Texas Jack est un as du revolver. Mais contrairement à sa légende, il n’a jamais exercé ses talents ailleurs que dans un cirque. Il reçoit un jour un défi : partir à l’Ouest, affronter le sanguinaire Gunsmoke et sa horde de tueurs. La mission est suicidaire, mais impossible de refuser sans perdre sa réputation.
Heureusement pour Texas Jack, Gunsmoke est aussi la cible du marshal Sykes…

 

Mon avis

Après le succès de Sykes il y a trois ans, Pierre Dubois et Dimitri Armand reprennent la piste pour nous proposer à nouveau un western qui sent la poudre et le sang.

Fait dans la même veine, les auteurs utilisent dans ce Texas Jack les mêmes recettes qui font le succès de ce genre en y apportant une fois de plus une petite pointe d’originalité. Ils mêlent aux héros et aux salopards un simple saltimbanque qui gagne sa croûte en faisant le show avec son revolver. Texas Jack est un fin tireur et son talent pourrait bien servir à autre chose qu’à épater la galerie et divertir les badauds de la côte Est. En effet, il pourrait bien être l’homme de la situation pour mettre fin aux agissements du sanguinaire Gunsmoke. Il faudrait pour ça qu’il quitte la scène de son Wild West Show et qu’il arpente les terre boueuses de l’Ouest.

Pas facile quand on est juste comédien de devenir un vrai héros et de se confronter à la réalité. Mais il accepte la mission, pour au moins ne pas ternir sa réputation face à son public. D’autant qu’il a quand même un vrai talent avec son six coups !

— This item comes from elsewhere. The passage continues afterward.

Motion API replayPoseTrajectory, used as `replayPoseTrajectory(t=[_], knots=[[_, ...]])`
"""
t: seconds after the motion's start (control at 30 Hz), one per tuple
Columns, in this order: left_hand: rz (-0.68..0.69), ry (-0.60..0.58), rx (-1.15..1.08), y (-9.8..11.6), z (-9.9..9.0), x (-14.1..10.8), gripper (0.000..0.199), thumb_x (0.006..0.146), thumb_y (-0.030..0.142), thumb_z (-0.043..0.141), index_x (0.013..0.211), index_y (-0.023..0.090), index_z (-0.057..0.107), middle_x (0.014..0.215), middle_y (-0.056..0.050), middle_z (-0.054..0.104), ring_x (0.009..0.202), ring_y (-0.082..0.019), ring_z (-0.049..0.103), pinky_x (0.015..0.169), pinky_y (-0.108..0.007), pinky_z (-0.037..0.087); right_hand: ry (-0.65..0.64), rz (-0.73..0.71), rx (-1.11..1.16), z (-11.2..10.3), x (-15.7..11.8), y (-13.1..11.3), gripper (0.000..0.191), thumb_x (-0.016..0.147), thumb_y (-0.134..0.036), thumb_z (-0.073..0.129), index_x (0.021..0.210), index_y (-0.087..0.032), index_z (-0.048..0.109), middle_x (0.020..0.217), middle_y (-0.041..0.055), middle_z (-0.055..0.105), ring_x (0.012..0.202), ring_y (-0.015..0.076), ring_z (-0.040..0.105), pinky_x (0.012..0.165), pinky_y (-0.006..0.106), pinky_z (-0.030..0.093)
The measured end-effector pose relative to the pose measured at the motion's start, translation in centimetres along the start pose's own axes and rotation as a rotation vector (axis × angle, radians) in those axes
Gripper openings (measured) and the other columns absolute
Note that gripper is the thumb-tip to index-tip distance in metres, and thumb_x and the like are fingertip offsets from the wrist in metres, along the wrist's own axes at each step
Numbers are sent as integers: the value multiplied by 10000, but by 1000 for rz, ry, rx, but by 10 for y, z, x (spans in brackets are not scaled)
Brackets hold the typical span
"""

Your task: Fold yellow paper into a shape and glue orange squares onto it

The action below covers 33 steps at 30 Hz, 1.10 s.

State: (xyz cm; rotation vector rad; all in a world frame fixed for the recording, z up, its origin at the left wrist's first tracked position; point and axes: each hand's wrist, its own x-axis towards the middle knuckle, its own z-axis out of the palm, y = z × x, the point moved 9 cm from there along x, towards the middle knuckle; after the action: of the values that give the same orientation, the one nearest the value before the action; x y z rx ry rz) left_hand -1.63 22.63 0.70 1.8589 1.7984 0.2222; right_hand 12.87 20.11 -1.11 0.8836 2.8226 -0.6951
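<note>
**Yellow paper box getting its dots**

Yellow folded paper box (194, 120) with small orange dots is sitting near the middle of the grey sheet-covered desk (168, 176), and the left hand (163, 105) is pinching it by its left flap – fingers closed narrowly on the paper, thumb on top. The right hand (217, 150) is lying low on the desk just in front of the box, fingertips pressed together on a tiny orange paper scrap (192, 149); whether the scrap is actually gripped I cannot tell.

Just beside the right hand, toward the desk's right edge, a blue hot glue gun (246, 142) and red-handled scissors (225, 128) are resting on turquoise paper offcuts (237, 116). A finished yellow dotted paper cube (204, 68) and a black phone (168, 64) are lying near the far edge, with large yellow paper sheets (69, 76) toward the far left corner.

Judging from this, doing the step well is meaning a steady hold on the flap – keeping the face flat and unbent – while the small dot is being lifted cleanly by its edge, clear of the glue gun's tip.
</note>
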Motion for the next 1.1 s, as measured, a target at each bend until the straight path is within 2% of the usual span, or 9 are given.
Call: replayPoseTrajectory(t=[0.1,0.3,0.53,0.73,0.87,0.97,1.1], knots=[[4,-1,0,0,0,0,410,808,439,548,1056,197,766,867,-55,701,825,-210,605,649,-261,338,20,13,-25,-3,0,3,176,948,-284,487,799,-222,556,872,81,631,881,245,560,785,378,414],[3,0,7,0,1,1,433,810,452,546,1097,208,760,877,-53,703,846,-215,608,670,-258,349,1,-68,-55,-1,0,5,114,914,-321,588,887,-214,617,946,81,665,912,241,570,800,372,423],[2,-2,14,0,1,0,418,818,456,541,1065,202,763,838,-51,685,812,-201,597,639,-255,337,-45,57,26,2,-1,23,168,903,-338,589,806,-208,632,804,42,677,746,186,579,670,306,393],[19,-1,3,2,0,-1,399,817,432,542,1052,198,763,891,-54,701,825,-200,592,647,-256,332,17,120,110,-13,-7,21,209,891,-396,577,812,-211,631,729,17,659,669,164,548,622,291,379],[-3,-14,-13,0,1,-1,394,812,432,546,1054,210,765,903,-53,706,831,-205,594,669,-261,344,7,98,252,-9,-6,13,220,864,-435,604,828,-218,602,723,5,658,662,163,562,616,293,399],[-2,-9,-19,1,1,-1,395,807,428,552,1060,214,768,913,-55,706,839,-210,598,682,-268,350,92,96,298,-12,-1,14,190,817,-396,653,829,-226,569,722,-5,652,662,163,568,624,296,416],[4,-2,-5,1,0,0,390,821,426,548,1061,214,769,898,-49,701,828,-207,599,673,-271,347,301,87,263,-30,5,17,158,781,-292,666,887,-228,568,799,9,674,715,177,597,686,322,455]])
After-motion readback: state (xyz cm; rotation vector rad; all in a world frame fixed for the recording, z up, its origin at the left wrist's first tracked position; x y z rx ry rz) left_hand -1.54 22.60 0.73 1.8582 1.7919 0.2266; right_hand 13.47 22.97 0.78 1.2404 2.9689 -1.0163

En grattant un peu, on trouve derrière ce western à la structure classique, une histoire profonde, intense, qui traite notamment du sens des responsabilités et la mise à profit du bien commun de ses compétences. Mais on peut aussi lire ce western juste pour ce qu’il offre en surface : un récit âpre et violent rempli de personnages aux tempéraments bien trempés, particulièrement Amy, seule femme du récit qui sait se faire respecter par les brutes qu’elle côtoie tous les jours.

Comme dans Sykes, visuellement c’est du grand art. Les paysages grandioses, les scènes immersives et certains plans assez osés font de cet album un enchantement pour les yeux. Et pourtant, le récit ne s’y prête pas franchement tant la violence est prégnante. Le rendu graphique est si fort, que cette violence vous prends aux tripes notamment la scène d’ouverture qui n’est pas sans rappeler celle du film « Il était une fois dans l’Ouest » de Sergio Leone. Heureusement, il y a un bon équilibre entre contemplation et action ce qui offre au lecteur un rythme de lecture somme toute assez posé.

Voilà donc encore un superbe western, brillamment illustré et mis en scène que je recommande chaudement aux amateurs.

Loubrun

 

 

 

A noter qu’il existe une version en Noir & blanc. Les planches de Dimitri Armand en noir et blanc sont exceptionnelles.

Je remercie Dimitri Armand qui, en pleine séance de dédicace de tirages limités version Noir et Blanc dans l’excellente librairie BD Flash de Rambouillet, a bien voulu me faire une petite signature sur mon exemplaire.